* **Task brief**
The whole listing that follows should be printed again, unchanged.
******
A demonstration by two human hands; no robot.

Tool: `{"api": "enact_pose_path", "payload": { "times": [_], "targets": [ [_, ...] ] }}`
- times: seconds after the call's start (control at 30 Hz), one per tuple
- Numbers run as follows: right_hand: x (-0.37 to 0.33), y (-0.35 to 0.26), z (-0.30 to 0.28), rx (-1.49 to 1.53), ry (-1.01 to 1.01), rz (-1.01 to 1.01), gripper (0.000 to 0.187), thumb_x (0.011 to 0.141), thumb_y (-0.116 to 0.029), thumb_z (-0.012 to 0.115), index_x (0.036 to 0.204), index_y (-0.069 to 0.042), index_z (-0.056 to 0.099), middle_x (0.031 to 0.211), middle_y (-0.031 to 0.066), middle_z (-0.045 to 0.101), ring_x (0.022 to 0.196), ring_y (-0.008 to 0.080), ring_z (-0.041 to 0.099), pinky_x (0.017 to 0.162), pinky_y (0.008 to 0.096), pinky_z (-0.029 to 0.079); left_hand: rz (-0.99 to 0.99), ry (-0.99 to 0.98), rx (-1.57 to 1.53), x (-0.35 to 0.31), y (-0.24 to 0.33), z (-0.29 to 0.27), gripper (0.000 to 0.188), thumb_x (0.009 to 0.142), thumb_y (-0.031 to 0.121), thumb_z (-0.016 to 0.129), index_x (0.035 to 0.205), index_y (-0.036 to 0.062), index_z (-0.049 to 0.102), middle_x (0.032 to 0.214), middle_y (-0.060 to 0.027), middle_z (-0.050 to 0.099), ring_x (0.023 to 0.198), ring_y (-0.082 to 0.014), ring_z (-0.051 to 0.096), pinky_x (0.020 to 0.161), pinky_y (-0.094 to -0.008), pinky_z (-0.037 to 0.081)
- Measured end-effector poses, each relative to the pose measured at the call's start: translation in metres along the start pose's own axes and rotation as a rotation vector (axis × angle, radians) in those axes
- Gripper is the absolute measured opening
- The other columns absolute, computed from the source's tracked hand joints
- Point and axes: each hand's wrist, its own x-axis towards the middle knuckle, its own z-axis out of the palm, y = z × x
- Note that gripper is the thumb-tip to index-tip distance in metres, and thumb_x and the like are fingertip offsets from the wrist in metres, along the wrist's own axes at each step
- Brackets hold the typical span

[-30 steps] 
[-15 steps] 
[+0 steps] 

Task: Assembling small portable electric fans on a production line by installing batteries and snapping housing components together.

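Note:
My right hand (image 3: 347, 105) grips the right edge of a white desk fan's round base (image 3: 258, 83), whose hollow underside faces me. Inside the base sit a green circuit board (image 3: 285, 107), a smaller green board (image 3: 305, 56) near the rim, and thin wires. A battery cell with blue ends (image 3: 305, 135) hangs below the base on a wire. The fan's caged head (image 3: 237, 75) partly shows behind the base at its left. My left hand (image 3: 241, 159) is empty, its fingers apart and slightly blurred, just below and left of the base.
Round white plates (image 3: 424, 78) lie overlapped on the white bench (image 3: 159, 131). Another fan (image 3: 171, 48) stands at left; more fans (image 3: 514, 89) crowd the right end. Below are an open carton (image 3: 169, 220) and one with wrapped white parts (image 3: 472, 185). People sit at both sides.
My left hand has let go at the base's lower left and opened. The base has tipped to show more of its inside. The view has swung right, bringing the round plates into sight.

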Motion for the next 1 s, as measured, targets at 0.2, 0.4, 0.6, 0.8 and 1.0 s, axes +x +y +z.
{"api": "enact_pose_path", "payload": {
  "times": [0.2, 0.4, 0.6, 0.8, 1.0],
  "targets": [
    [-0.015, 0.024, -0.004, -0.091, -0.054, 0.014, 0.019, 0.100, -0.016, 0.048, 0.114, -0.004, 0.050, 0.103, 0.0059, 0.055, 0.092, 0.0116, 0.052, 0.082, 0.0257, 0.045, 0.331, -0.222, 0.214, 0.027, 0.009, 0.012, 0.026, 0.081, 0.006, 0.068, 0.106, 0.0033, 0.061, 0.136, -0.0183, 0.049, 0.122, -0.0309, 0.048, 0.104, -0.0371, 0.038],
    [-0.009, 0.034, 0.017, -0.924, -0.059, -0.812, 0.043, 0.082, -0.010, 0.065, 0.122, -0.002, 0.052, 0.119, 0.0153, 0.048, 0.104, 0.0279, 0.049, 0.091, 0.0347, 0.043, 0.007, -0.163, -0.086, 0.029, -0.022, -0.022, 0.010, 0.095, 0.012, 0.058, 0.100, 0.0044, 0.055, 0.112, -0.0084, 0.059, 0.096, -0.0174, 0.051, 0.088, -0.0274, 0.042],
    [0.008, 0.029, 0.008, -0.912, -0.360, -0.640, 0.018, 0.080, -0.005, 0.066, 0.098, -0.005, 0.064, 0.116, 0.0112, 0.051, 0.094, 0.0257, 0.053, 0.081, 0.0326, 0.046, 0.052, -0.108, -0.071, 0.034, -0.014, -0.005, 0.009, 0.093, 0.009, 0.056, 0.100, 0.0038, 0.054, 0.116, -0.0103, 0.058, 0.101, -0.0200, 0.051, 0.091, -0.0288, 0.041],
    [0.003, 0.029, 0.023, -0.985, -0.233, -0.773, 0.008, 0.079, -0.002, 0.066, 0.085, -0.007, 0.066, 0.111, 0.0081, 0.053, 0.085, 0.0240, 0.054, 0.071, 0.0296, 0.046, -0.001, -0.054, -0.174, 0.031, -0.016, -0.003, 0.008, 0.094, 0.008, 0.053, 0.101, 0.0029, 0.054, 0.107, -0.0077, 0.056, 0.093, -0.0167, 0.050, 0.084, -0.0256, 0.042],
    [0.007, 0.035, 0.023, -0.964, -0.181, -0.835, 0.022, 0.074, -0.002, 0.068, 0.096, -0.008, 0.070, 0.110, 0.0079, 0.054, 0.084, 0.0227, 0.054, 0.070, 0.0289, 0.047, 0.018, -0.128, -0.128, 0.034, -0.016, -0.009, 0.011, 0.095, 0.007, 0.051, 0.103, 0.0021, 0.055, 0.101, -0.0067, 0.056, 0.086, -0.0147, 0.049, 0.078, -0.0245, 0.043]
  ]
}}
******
* **Your response**
A demonstration by two human hands; no robot.

Tool: `{"api": "enact_pose_path", "payload": { "times": [_], "targets": [ [_, ...] ] }}`
- times: seconds after the call's start (control at 30 Hz), one per tuple
- Numbers run as follows: right_hand: x (-0.37 to 0.33), y (-0.35 to 0.26), z (-0.30 to 0.28), rx (-1.49 to 1.53), ry (-1.01 to 1.01), rz (-1.01 to 1.01), gripper (0.000 to 0.187), thumb_x (0.011 to 0.141), thumb_y (-0.116 to 0.029), thumb_z (-0.012 to 0.115), index_x (0.036 to 0.204), index_y (-0.069 to 0.042), index_z (-0.056 to 0.099), middle_x (0.031 to 0.211), middle_y (-0.031 to 0.066), middle_z (-0.045 to 0.101), ring_x (0.022 to 0.196), ring_y (-0.008 to 0.080), ring_z (-0.041 to 0.099), pinky_x (0.017 to 0.162), pinky_y (0.008 to 0.096), pinky_z (-0.029 to 0.079); left_hand: rz (-0.99 to 0.99), ry (-0.99 to 0.98), rx (-1.57 to 1.53), x (-0.35 to 0.31), y (-0.24 to 0.33), z (-0.29 to 0.27), gripper (0.000 to 0.188), thumb_x (0.009 to 0.142), thumb_y (-0.031 to 0.121), thumb_z (-0.016 to 0.129), index_x (0.035 to 0.205), index_y (-0.036 to 0.062), index_z (-0.049 to 0.102), middle_x (0.032 to 0.214), middle_y (-0.060 to 0.027), middle_z (-0.050 to 0.099), ring_x (0.023 to 0.198), ring_y (-0.082 to 0.014), ring_z (-0.051 to 0.096), pinky_x (0.020 to 0.161), pinky_y (-0.094 to -0.008), pinky_z (-0.037 to 0.081)
- Measured end-effector poses, each relative to the pose measured at the call's start: translation in metres along the start pose's own axes and rotation as a rotation vector (axis × angle, radians) in those axes
- Gripper is the absolute measured opening
- The other columns absolute, computed from the source's tracked hand joints
- Point and axes: each hand's wrist, its own x-axis towards the middle knuckle, its own z-axis out of the palm, y = z × x
- Note that gripper is the thumb-tip to index-tip distance in metres, and thumb_x and the like are fingertip offsets from the wrist in metres, along the wrist's own axes at each step
- Brackets hold the typical span

[-30 steps] 
[-15 steps] 
[+0 steps] 

Task: Assembling small portable electric fans on a production line by installing batteries and snapping housing components together.

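Note:
My right hand (image 3: 347, 105) grips the right edge of a white desk fan's round base (image 3: 258, 83), whose hollow underside faces me. Inside the base sit a green circuit board (image 3: 285, 107), a smaller green board (image 3: 305, 56) near the rim, and thin wires. A battery cell with blue ends (image 3: 305, 135) hangs below the base on a wire. The fan's caged head (image 3: 237, 75) partly shows behind the base at its left. My left hand (image 3: 241, 159) is empty, its fingers apart and slightly blurred, just below and left of the base.
Round white plates (image 3: 424, 78) lie overlapped on the white bench (image 3: 159, 131). Another fan (image 3: 171, 48) stands at left; more fans (image 3: 514, 89) crowd the right end. Below are an open carton (image 3: 169, 220) and one with wrapped white parts (image 3: 472, 185). People sit at both sides.
My left hand has let go at the base's lower left and opened. The base has tipped to show more of its inside. The view has swung right, bringing the round plates into sight.
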
Motion for the next 1 s, as measured, targets at 0.2, 0.4, 0.6, 0.8 and 1.0 s, axes +x +y +z.
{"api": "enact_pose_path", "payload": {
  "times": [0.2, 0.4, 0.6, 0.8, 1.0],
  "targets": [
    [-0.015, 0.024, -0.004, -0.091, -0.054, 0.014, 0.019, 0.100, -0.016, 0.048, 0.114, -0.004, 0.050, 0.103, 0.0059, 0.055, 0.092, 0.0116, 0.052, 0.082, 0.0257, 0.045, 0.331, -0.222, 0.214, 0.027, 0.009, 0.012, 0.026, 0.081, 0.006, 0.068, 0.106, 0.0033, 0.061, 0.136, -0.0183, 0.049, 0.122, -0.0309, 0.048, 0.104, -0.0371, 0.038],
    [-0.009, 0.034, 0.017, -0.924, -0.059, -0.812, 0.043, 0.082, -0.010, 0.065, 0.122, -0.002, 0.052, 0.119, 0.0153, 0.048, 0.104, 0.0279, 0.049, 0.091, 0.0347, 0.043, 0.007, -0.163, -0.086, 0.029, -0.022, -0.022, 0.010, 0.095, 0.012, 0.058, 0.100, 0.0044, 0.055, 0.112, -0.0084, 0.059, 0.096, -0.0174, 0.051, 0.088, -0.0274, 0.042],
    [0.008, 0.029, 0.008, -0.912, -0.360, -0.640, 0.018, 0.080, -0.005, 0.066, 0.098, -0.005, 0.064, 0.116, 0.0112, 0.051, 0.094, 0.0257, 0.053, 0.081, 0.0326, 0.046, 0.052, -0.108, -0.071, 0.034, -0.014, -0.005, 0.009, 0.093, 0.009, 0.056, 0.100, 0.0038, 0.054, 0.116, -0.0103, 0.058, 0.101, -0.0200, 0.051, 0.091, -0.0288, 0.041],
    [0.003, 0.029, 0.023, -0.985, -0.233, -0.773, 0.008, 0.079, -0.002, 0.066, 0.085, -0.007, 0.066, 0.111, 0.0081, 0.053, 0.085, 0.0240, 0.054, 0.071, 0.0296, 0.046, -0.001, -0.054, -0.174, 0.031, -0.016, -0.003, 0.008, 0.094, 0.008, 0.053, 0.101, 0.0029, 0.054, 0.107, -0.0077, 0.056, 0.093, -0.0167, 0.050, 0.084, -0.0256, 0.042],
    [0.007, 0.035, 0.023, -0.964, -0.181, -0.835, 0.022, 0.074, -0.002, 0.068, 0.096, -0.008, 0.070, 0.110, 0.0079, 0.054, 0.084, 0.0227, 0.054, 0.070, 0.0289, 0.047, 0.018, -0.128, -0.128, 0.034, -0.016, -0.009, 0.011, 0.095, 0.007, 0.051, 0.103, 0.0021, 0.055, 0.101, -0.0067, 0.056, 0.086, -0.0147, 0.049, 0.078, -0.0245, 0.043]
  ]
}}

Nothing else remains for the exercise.